**EXERCISE REQUIREMENTS**
Look through the records below for the line with "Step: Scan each" and the line with "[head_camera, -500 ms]", then return those lines and all lines between, exactly.
** Opening DATASET EXCERPTS block **
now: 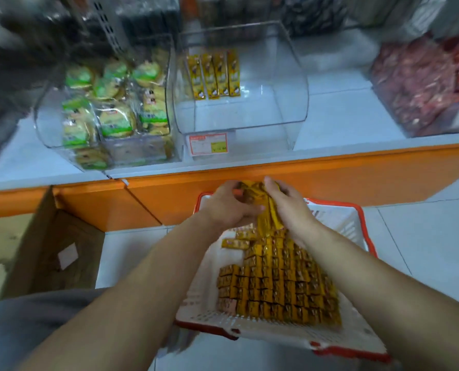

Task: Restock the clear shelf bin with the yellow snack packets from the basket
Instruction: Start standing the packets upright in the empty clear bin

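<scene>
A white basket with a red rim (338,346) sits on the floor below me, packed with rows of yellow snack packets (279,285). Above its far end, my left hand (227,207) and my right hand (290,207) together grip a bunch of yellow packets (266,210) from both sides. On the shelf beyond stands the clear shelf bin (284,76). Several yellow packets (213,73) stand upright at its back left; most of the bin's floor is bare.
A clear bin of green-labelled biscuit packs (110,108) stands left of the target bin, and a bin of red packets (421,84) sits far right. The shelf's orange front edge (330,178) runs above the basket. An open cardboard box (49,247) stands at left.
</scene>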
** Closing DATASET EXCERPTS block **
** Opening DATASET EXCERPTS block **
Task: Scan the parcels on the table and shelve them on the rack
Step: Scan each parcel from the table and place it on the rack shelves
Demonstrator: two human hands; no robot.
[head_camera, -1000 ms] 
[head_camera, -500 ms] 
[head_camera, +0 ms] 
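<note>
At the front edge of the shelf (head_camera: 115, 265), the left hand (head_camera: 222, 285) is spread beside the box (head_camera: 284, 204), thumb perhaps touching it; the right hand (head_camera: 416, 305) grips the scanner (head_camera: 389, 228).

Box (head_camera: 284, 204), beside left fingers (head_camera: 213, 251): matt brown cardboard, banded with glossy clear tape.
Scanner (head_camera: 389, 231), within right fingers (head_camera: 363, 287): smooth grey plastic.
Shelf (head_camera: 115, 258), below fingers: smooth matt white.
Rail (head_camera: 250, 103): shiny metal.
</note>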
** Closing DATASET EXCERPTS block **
**COMPLETED TASK**
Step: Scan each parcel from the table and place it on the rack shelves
Demonstrator: two human hands; no robot.
[head_camera, -1000 ms] 
[head_camera, -500 ms] 

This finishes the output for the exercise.